From the entries below, copy every line where the string "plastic" appears.

Dataset section start

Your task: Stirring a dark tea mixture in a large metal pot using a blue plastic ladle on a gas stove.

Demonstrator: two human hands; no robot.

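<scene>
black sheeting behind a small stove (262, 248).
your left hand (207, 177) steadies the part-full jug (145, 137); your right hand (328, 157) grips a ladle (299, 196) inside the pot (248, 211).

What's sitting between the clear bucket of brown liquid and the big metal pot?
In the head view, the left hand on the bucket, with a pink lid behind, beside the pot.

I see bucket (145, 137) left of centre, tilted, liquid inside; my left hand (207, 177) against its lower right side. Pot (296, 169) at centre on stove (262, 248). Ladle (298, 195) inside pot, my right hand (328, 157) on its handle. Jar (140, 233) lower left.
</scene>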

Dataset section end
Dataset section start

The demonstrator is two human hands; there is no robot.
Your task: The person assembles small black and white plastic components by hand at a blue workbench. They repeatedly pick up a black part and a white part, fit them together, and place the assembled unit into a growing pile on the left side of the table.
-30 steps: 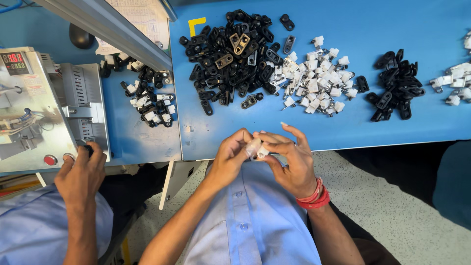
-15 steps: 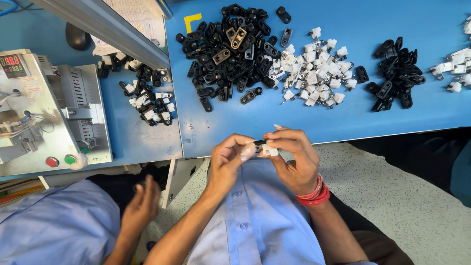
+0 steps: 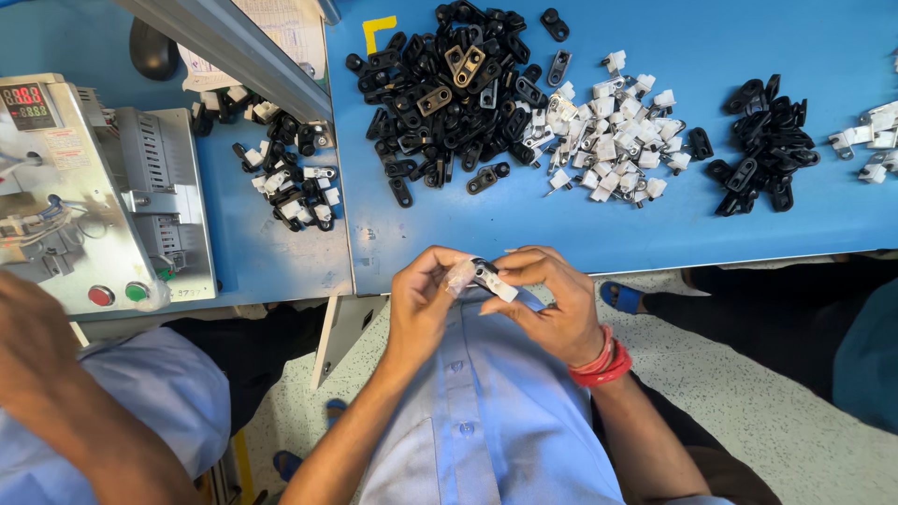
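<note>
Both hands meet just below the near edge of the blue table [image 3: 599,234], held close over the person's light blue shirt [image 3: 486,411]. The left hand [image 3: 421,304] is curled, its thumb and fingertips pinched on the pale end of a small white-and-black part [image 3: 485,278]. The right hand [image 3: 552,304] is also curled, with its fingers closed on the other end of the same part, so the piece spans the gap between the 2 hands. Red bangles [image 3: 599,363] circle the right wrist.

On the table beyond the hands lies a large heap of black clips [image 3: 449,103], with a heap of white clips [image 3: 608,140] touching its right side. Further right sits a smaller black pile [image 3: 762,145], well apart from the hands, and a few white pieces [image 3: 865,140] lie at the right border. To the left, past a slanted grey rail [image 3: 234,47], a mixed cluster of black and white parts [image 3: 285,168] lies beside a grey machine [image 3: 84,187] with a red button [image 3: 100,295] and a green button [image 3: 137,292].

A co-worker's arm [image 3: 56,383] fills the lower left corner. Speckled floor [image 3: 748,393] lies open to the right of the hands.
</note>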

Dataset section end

[Response below]
Your task: Stirring a dark tea mixture in a large metal pot using a blue plastic ladle on a gas stove.
Your task: The person assembles small black and white plastic components by hand at a blue workbench. They repeatedly pick up a black part and a white part, fit them together, and place the assembled unit into a growing pile on the left side of the table.

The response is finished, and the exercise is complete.